This is a photograph of my horse Renaissance in Saratoga, circa 1980. The St. Clement’s Saratoga Horse Show is the first big, outdoor, A-rated show on the Eastern Circuit each year. This year's show actually opens tomorrow with its 49th anniversary.
My sister Michele, not seen in the photo, was holding onto the other end of Renaissance's lead. I can still picture the wind blowing her long brown hair across her face and the purple striped sweater she was wearing. She must have been 11 at the time; a skinny little girl leading that gigantic gentle giant like a puppy on his leash.
At some point during that week long horse show Renaissance and I crashed through a large triple oxer in a junior hunter class, splitting heavy wooden poles as though they were tooth picks. It was one of the more dramatic crashes than are usually seen on a hunter course, and months later strangers would come up to me at other horse shows and tell they they had witnessed it. That was long before the mandatory safety helmets of today. I was wearing a black velvet hunting hat. I recently took a nostalgic look at it, and decided I might as well have been wearing a baseball cap. Of course the accident had been my fault because I had misjudged our distance from the jump. I remember my feelings of disgust over my poor performance. Looking back as an adult I see now that I could easily have been killed or paralyzed at 16.

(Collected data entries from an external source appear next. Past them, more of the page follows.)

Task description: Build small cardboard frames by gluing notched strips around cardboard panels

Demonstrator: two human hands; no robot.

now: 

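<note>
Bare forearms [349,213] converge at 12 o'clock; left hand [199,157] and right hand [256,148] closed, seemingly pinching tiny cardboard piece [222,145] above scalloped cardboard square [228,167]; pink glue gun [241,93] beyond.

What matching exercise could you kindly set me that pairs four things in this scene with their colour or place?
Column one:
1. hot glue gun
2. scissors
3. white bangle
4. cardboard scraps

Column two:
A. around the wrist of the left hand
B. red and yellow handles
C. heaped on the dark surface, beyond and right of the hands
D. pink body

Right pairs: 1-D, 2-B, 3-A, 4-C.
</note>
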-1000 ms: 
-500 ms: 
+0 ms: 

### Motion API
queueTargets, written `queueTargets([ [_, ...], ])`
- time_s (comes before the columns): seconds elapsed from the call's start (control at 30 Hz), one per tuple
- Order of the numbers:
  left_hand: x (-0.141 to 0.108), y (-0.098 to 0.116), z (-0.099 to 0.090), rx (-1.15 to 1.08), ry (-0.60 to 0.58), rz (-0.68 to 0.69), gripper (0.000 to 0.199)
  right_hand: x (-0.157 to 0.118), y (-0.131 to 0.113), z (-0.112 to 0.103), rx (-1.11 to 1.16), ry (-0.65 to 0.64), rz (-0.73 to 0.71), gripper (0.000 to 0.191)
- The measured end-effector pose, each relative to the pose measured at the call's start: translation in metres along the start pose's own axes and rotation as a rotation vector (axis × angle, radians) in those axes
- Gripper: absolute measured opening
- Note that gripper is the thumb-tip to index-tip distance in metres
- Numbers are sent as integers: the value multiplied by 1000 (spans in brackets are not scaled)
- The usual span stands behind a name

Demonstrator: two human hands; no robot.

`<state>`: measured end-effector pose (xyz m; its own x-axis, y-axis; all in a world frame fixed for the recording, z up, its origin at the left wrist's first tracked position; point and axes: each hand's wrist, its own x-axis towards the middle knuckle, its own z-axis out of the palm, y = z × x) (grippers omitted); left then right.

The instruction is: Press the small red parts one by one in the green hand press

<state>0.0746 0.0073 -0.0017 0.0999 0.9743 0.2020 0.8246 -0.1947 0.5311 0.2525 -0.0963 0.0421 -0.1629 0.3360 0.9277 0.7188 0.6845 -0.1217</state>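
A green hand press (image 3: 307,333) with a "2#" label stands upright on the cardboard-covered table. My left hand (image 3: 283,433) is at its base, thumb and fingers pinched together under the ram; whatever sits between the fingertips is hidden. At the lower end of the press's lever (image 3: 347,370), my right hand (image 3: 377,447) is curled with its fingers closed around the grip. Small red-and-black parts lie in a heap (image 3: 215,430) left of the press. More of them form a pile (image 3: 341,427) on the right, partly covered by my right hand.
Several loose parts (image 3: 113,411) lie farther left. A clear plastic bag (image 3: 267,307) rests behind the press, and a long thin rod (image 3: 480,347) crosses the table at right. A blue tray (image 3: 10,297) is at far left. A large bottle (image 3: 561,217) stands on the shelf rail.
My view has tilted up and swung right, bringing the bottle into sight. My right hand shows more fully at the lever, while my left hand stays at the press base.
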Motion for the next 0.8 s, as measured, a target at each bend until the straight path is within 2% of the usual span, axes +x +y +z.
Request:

There was an interesting article in the Times last month that discussed the increased number of rider fatalities in the world of three day eventing. Mark Phillips, the first husband of Princess Anne, is now the Chef d'Equipe of the United States Eventing Team. He has gone under heavy fire lately for designing ridiculously dangerous cross country courses.
Like many of the thoroughbred horses in the show world, Renaissance started his career on the race track. For every successful racehorses we see there are many many more who will never be fast enough to make any money, and that is what racing is all about. The luckiest of these slower steeds are retrained in dressage, show jumping and eventing. Others are sold at auction and end up pulling Amish carts or New York City carriages, and the most ill-fated are transfered to the slaughter houses in Mexico and Canada. If you think this is a rare occurrence read this article.
The first barn I rode at was an enormous property in the rolling hills of Wilton, Connecticut. It was originally built by the Firestone family for their race horses. There were two barns that were so big we could ride our horses in them. There were an indoor arena and outdoor rings, paddocks and fields for riding and turnout. All of this was surrounded by miles of trails that twisted through the woods of Wilton and Westchester. But to me the piece de resistance was the race track.
I do not remember how long the track was, but it was clearly regulation size and can still be seen on the Wilton Town Map, the only road in the shape of a perfect elongated oval. Years ago the track was paved over and luxury homes were built all around it, giving another example of old town charm lost.
Like everything else, the track was surrounded by woods. Even the center was so thick with trees and brush one could not see across to the other side. I loved to ride out there all alone, just me and my horse, overcome with the quiet solitude of desolation. The thing about a horse who's been trained on the track is that they never forget how to race. It is one thing to canter out in an open field or even gallop after a polo ball, but neither comes close to the speed of a trained racehorse, even one who's not been on a track for years. When I gave him the signal Renaissance would break out from a walk to full speed in seconds. I would climb high out of the saddle, up over his neck, reaching my hands almost to the top of his head. A gallop is the only gait in which all four of the horse's hooves are off the ground at the same time. Unlike trotting, there is no up and down motion, so the rider's body remains very still. My adrenaline would soar to the thunderous rhythm of beating hooves and labored breath. And the whole time there was a subtle fear in my heart that with one false step it would be over for us both.
We all had strict instructions not to race around the track. The uneven footing was far too dangerous for the horses. I stupidly ignored this rule. But even in my teenaged recklessness I knew not to gallop Renaissance the entire distance. We would run down one long stretch only, because even though he was a heavy boned thoroughbred I could sense from up in the saddle the stress being put on his legs each time they struck the turf.